White House blocks former counsel from testifying to Congress
WASHINGTON - The White House on Monday blocked former counsel Donald Mcgahn from testifying to Congress, the latest act of defiance in the ongoing conflict between House Democrats and President Donald Trump.
Mcgahn, who Democrats hoped would become a star witness in their investigation into whether Trump obstructed justice, was subpoenaed to testify Tuesday morning. The former White House counsel delivered critical testimony in several instances of potential obstruction by Trump detailed in special counsel Robert. Mueller’s report.

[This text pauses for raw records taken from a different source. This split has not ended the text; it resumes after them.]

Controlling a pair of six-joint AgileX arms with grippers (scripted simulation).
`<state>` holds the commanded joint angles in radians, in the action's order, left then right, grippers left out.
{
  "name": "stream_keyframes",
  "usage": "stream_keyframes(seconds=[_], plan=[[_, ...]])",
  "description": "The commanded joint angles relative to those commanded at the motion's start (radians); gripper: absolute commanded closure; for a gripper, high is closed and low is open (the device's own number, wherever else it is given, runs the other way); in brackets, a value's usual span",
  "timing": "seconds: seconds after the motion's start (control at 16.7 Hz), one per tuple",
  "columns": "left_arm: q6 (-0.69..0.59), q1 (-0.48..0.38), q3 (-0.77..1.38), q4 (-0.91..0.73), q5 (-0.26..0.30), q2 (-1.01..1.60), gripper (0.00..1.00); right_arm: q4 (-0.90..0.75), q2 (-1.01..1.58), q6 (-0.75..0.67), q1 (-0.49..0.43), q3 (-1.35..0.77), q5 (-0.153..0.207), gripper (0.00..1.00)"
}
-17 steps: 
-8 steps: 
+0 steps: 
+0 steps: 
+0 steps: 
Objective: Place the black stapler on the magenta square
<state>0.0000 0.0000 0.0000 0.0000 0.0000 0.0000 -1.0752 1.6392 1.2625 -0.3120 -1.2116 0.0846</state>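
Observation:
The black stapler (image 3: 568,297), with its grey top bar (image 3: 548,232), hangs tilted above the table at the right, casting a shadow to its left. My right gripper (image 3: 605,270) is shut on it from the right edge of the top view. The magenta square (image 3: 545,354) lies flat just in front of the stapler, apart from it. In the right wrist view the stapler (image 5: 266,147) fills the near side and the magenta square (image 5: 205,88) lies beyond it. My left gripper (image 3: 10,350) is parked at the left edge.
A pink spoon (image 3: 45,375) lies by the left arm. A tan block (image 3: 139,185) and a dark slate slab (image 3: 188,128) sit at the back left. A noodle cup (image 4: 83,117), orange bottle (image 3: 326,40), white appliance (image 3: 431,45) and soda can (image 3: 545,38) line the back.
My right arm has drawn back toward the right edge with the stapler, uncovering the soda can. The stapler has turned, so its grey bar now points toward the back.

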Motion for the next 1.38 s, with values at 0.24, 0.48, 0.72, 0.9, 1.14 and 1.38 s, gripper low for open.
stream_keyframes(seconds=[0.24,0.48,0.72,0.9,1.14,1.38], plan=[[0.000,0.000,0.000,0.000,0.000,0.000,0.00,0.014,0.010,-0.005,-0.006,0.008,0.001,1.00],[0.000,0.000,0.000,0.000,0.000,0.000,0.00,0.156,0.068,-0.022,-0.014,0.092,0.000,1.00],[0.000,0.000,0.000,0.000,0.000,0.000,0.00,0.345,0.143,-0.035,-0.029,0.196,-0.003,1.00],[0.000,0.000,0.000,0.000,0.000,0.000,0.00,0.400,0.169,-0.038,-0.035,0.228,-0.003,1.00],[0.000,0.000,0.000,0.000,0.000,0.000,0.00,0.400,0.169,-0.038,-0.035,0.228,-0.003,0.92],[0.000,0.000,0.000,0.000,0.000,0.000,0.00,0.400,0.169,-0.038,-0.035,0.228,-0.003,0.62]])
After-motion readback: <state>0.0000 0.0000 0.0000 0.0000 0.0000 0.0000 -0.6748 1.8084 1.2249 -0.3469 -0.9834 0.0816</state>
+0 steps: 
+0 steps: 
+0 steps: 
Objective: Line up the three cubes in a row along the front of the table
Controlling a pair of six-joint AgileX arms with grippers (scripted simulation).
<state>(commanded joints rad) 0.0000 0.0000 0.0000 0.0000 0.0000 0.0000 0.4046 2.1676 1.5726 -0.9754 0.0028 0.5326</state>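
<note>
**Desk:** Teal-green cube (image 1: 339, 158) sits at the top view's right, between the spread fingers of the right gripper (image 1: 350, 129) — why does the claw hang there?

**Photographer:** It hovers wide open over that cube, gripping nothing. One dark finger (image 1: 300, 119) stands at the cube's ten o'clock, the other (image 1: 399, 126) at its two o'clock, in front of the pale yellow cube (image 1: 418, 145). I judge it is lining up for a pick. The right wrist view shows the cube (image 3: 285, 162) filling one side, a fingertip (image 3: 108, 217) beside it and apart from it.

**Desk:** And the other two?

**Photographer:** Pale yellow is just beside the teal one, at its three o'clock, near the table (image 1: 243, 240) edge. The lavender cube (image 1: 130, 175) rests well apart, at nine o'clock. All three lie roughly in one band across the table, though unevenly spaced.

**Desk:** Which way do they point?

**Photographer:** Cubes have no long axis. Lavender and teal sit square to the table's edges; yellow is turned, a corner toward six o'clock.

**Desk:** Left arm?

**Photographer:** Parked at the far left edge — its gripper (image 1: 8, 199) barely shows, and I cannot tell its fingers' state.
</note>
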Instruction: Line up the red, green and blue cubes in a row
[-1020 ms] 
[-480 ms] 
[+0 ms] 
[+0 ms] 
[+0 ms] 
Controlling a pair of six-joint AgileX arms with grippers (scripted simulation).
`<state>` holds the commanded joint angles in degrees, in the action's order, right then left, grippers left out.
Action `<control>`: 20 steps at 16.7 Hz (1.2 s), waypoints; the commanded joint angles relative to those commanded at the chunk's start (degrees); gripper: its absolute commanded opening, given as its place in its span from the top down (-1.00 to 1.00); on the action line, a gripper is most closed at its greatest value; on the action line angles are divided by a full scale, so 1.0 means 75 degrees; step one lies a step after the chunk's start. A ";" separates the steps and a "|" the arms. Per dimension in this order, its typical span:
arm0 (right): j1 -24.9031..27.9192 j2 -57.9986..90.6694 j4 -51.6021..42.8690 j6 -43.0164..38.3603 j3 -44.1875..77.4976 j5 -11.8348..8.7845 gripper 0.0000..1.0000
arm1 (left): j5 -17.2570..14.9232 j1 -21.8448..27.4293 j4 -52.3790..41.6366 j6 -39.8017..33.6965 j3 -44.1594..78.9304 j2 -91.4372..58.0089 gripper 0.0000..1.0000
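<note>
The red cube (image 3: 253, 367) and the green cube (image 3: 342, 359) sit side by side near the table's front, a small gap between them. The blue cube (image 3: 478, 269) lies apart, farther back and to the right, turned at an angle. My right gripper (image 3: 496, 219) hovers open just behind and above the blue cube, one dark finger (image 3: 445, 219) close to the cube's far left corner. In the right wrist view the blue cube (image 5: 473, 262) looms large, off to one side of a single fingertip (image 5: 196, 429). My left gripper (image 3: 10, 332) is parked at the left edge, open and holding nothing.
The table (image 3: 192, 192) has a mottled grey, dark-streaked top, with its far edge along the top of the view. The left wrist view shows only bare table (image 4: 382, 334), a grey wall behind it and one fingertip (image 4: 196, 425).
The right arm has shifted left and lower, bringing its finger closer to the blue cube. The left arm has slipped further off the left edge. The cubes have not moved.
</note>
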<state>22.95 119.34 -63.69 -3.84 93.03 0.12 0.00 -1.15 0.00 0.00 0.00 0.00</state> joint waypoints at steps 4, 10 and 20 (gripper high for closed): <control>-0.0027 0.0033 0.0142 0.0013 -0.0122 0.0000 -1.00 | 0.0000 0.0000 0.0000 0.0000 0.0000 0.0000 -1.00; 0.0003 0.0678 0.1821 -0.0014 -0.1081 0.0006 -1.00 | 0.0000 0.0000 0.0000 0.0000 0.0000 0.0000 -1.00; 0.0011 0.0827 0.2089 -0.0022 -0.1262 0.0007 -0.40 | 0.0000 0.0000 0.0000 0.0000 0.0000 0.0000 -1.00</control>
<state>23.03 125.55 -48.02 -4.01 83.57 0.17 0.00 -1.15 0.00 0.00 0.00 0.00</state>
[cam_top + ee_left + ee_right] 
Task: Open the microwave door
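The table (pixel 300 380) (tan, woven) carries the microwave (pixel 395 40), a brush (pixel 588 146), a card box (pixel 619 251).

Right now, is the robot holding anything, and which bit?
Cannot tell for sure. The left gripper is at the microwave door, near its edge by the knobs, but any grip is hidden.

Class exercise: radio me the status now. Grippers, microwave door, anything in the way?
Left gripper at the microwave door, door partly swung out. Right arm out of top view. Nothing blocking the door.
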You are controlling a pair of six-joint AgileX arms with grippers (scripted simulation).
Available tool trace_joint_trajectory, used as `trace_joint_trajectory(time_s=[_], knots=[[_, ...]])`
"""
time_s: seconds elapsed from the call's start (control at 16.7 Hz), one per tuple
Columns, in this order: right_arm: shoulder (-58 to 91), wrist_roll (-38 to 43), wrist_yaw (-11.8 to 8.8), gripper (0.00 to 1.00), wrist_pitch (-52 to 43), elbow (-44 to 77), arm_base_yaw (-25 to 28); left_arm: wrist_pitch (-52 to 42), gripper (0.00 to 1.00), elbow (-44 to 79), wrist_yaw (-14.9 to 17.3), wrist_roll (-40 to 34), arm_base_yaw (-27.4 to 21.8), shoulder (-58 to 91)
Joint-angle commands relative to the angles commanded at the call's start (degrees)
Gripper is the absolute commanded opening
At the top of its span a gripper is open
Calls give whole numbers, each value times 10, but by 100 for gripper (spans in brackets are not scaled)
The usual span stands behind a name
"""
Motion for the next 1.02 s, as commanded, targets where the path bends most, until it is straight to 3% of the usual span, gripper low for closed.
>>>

“The Department of Justice has provided a legal opinion stating that, based on long-standing, bipartisan, and constitutional precedent, the former counsel to the president cannot be forced to give such testimony, and Mr. Mcgahn has been directed to act accordingly,” said White House press secretary Sarah Sanders in a statement. “This action has been taken in order to ensure that future presidents can effectively execute the responsibilities of the office of the presidency.”
Trump, speaking to reporters Monday evening, called the directive “a very important precedent. And the attorneys say that they’re not doing that for me. They’re doing it for the office of the president. So we’re talking about the future.”
The 15-page legal opinion written by Assistant Attorney General Steven Engel argues that Mcgahn cannot be compelled to testify before the committee, based on past Justice Department legal opinions regarding the president’s close advisers.
The move to bar Mcgahn from answering lawmakers’ questions angered House Democrats already eager to respond to what they view as White House stonewalling. The defiance raises the possibility that the House will hold Mcgahn in contempt of Congress, as House Judiciary Committee Chairman Jerrold Nadler, D-N.Y., has threatened.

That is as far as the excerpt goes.